子どもたちを愛しているのであれば、悪いことは言いません。元気なうちからエンディングを計画すべきです。誰に何を引き継ぐのか。早いうちから身辺整理し、澄みきった心で最期に臨みたいものです。これは親世代さいごの責任ではないでしょうか。とにもかくにも、早いうちに、おカネに対する執着から解放されるのがいいと思います。

往生際の美学とは、現代版の「隠居」と言い換えてもいいでしょう。旧民法下では「隠居」というシステムがあって、60歳にもなれば、父親が長男に家長の地位と財産を引き継いで、子どもから生活費をもらいながら暮らしていたものです。特に、弁護士やら裁判所やらと関わることもなく、です。
それでは、現代版家督相続(隠居)の具体的な方法はどうなるか…。
ポイントとなるのが、「財産管理委任契約」という資産承継術です。年金と一定の預金だけは除いて、それ以外の財産と相続人(子ども)をマッチングして、個々に文書を取り交わして、通帳と印鑑を引き継いでしまう。もちろん、暗証番号も教える。子どもは、アトランダムに親名義の口座から少しずつ自分名義の口座に現金を移管していく。そうすることで、実際に親がエンディングを迎えるまでに、相続税非課税レベルまで親の財産減らしをすることが可能となる…というものです。
なお、この話は、合法か非合法かというレベルの話ではありません。運用レベルの話です。親名義の口座から親のキャッシュカードで預金を引き出す場合には、「贈与非課税枠である年間110万円まで」とか、「子どもや孫の扶養や教育資金援助といった使途に相応しい範囲にとどめておく」等々の配慮はなされてしかるべき…と言い添えておきます。

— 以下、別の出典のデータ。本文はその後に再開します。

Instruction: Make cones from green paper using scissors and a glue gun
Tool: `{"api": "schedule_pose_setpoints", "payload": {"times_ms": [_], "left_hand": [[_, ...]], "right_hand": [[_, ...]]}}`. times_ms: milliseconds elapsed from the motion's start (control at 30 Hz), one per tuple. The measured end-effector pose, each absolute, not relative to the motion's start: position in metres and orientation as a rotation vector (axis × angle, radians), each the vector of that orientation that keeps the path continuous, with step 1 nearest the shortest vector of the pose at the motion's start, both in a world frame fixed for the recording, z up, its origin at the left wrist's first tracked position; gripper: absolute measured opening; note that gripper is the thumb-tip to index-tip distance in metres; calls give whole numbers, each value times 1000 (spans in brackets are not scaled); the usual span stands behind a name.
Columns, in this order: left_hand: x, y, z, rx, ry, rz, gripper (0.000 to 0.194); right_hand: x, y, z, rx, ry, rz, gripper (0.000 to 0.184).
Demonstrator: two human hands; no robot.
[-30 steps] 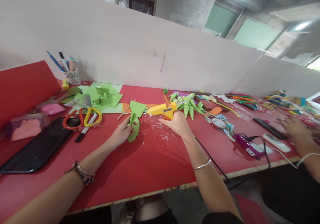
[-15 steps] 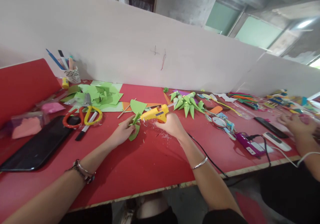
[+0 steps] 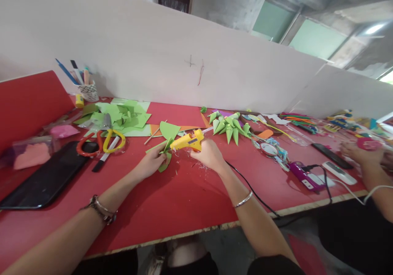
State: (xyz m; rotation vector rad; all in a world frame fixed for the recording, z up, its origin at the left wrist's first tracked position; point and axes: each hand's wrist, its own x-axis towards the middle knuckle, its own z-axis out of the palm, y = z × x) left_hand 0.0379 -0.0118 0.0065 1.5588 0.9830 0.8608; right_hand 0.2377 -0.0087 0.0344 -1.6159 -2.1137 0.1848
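My left hand [image 3: 152, 162] pinches a piece of green paper [image 3: 167, 147] over the red table. In my right hand [image 3: 210, 155] is a yellow hot glue gun [image 3: 187, 141], its nozzle pointing left against or very close to that paper; whether they touch I cannot tell. A clear glue stick juts from the back of the gun. Just behind the paper lies a rounded green paper piece [image 3: 169, 130]. Green paper cones [image 3: 229, 127] sit in a cluster beyond my right hand. Thin glue strings lie under the gun.
Scissors [image 3: 106, 137] with red and yellow handles, a marker [image 3: 106, 157] and a black phone [image 3: 46, 176] lie left. Behind are green paper scraps [image 3: 119, 117] and a pen cup [image 3: 89, 91]. At right are a purple power strip [image 3: 307, 176] and another person's hand [image 3: 362, 154].
The glue gun and my right hand have shifted slightly left, bringing the nozzle further over the paper. My left hand stays put. The other person's hand at right now shows a pink object.
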Motion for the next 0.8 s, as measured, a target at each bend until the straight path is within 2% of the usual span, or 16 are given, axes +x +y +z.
{"api": "schedule_pose_setpoints", "payload": {"times_ms": [333, 533, 800], "left_hand": [[40, -14, 10, 1553, 964, 838, 18], [39, -14, 9, 1555, 1022, 822, 21], [37, -12, 6, 1585, 1025, 837, 18]], "right_hand": [[240, -10, 39, -1630, -2148, 206, 32], [242, -10, 39, -1662, -2141, 197, 22], [246, -7, 38, -1700, -2135, 90, 20]]}}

そうそう。親が早期にやっておくべきことがあと2つあります。
証券と定期預金。株は相続が面倒なので、多少の損には目をつむって現金化してしまうこと。あと、定期預金はこの際、普通預金に振り替えてしまうこと。親がボケてしまったら、定期預金を解約することはかなり厄介な作業になります。引き継ぐ子ども側後の面倒を、事前に解消してからバトンタッチしてあげてほしいものです。
で、親は国からの受給年金と別に、継承した資産の中から、あらかじめ財産管理委任契約で取り決めた金額を子どもから毎月受け取るようにする…。「現代版家督相続」とは、そんなイメージです。

繰り返しますが、旧民法化の日本では、親世代が60歳ともなれば当然のように行われていた慣習です。そこには家庭裁判所も信託銀行も公証役場も成年後見制度介在することはなかったのです。親子や家族の絆をベースに、きちんと親から子へと家督と財産が引き継がれていったのです。
法律や契約といったイレギュラーなものを拠り所にするのは、何かしらの事情で親子の絆を再構築できないことが分かってからでも遅くはありません。日本の「家」の良き慣習を再認識し、親世代がリードしながら、現代版家督相続という文化を提唱する『人生100年時代の老後革命』を推進していきたい…。そんな想いを胸に、私は日々、活動をしています。

さて、問題となるのは、家督相続をするタイミングです。人生100年時代と言われる今日、50歳や60歳で思い切る親世代はなかなかいないと思いますが、遅くとも後期高齢者と烙印を押される75歳になったら、あるいは、少しでもボケの兆候を指摘されたとしたなら、もう観念してはどうでしょうか。死んだりボケたりしてしまってからでは遅いのす。親が伝えそびれてしまったら最後、子どもは親の財産に手をつけることができなくなってしまうのですから。
親が死んだ後で子どもたちが手続きするのに、いまの時代は多大な時間と労力がかかります。金融機関で口座凍結を告げられ、家庭裁判所に成年後見人をつけてもらうよう申請して、数ヶ月後に現れた見ず知らずの気むずかしそうな法律家もどきに通帳と印鑑を預けねばならなくなります。毎月の報酬まで支払ってね。
私なら、想像しただけで悪寒が走るというものです。成年後見人が依頼者の預金を持ち逃げしてしまうなんて事件も増えています。どうせダマされるのであれば、まだわが子にダマされたほうがマシではないでしょうか。
私は、『現代版家督相続』こそが、親世代が自分の描いたエンディングをまっとうできる唯一無二の方法であると、人生100年時代の老い先案内人の自負の念を込めて、心の底から確信しています。